I confronted K last night. I told her that what they had done behind my back was not just a betrayal to me, that it was a betrayal of our friendship. I told her that I still love her as my friend but I don't trust her as far as I can throw her right now. I told her that I am willing to forgive but she has to work on getting my trust back, and that there isn't any specific thing she can do to fix it. I told her that if she truly wants a to be in a poly relationship with Abe and I that she has to talk to me as much as she talks to Abe about how she feels. That if it is a relationship with both of us she wants then it has to be both of us, not just one, that she communicates to. I told her there are no 3rd chances, this is her second and last chance. I told her that if she truly wants a poly relationship with us, that she is also going to have to tell the other two men she's dating that she is dating us. Told her that once that once that bridge is crossed that her lying to them does affect us, and that if she continued to lie to them, that I could never trust her to not lie to us. I told her that Abe had asked that I not bring any of this up and not confront her for her role in this because he didn't want her feelings hurt, and said that that was unacceptable. That I refused to be the only one who's feelings were allowed to get hurt, and that I didn't do anything wrong in this, so I refuse to feel bad about hurting her feelings. I told her that I expected more out of her than I honestly did Abe. Abe has always been clear that he's not mono and that he never could be, and while yes he broke our rules in not talking to me about it first, I knew it would happen someday. But that I expected her to have the control to say "No, we have to talk to Thunderzag about this first" and she didn't. I told her that right now, no, I really don't trust them alone together. I told her I am a forgiving person and that I suspect it won't take long before I start trusting her again but that I really can't give her an exact timeline. I told her that condom rule we have will remain in place until she has stopping seeing one of the guys she's dating and has been tested and that other forms of birth control have been put into place. Abe and I have been trying for a baby for 4 years now, and have had one miscarriage 3 years ago, so no I'm not ready for her to get pregnant by him, especially while I'm still hurt and angry.

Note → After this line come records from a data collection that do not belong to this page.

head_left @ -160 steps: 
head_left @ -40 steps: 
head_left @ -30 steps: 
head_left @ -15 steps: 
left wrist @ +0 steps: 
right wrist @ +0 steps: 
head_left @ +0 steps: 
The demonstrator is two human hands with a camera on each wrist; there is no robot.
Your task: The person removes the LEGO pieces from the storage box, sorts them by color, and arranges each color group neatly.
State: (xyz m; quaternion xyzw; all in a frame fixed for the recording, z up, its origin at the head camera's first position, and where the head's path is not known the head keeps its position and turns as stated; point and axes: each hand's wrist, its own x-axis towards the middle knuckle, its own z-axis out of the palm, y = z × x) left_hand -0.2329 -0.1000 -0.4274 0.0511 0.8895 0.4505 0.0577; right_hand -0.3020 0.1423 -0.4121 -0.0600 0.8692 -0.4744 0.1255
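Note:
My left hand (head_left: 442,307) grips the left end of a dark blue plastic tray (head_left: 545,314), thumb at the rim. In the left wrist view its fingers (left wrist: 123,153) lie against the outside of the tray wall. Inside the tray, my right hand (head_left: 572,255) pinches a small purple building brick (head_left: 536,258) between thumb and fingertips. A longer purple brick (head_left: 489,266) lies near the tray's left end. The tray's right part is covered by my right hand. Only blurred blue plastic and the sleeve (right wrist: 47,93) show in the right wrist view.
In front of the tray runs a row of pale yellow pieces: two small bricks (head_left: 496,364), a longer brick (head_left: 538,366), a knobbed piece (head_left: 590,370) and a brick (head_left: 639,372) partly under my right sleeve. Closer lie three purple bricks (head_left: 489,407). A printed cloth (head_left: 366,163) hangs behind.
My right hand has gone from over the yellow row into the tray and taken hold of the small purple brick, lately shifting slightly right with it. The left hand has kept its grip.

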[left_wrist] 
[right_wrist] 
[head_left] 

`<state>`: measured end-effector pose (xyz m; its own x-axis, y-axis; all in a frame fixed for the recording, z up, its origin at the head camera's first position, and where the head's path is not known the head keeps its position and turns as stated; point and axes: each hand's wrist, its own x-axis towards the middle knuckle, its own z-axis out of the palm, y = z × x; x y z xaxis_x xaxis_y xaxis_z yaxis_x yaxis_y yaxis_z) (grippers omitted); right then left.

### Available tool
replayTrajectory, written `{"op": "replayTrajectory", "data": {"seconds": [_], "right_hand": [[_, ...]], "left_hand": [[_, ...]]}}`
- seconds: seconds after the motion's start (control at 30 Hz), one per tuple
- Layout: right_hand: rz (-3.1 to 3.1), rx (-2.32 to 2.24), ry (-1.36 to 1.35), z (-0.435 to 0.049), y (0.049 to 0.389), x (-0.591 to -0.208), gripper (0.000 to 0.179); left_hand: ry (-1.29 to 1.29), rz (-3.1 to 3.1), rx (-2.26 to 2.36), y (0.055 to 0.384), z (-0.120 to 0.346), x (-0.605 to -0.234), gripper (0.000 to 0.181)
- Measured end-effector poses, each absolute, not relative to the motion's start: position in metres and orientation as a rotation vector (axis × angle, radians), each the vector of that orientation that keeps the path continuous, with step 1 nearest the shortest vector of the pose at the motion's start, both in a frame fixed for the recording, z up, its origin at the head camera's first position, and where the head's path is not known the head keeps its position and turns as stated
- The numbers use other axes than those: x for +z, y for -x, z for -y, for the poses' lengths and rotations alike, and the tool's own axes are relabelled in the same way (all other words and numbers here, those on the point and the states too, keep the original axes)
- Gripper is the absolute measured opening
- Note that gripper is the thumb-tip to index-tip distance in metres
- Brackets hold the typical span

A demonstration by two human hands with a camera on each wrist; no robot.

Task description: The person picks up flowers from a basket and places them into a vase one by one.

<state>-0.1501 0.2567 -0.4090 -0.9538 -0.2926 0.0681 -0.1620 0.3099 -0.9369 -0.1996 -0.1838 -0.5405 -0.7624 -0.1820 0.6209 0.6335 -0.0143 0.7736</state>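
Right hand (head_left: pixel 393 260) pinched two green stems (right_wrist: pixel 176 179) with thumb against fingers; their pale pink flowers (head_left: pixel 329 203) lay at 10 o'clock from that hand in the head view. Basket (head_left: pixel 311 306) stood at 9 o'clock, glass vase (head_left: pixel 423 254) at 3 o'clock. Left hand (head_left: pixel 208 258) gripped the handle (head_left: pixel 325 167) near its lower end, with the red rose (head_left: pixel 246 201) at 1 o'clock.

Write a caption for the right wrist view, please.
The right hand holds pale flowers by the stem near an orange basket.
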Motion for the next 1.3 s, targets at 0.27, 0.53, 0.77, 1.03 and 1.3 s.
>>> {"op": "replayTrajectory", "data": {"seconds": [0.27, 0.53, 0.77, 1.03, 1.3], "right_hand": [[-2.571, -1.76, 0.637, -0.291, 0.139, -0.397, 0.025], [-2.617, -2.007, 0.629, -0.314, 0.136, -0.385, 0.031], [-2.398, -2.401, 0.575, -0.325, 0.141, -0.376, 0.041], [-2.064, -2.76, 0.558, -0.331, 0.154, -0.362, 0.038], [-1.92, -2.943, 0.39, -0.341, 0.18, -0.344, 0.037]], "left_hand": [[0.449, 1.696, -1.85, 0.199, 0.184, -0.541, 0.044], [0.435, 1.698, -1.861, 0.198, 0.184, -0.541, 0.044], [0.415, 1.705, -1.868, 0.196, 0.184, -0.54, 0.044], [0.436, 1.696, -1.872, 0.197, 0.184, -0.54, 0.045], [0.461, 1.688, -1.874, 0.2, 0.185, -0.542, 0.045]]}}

She told me she completely understood. She apologized for betraying me, admitted that she has gone most of her life just doing and not thinking and that she had been lucky that it had never had adverse consequences. She said that she does truly value our friendship and that would rather us all just stay friends and cut any sexual or committed relationship ties with Abe than risk her friendship with me.
I still don't trust her, so I'll see how it goes. At least she did admit and apologize. Finally.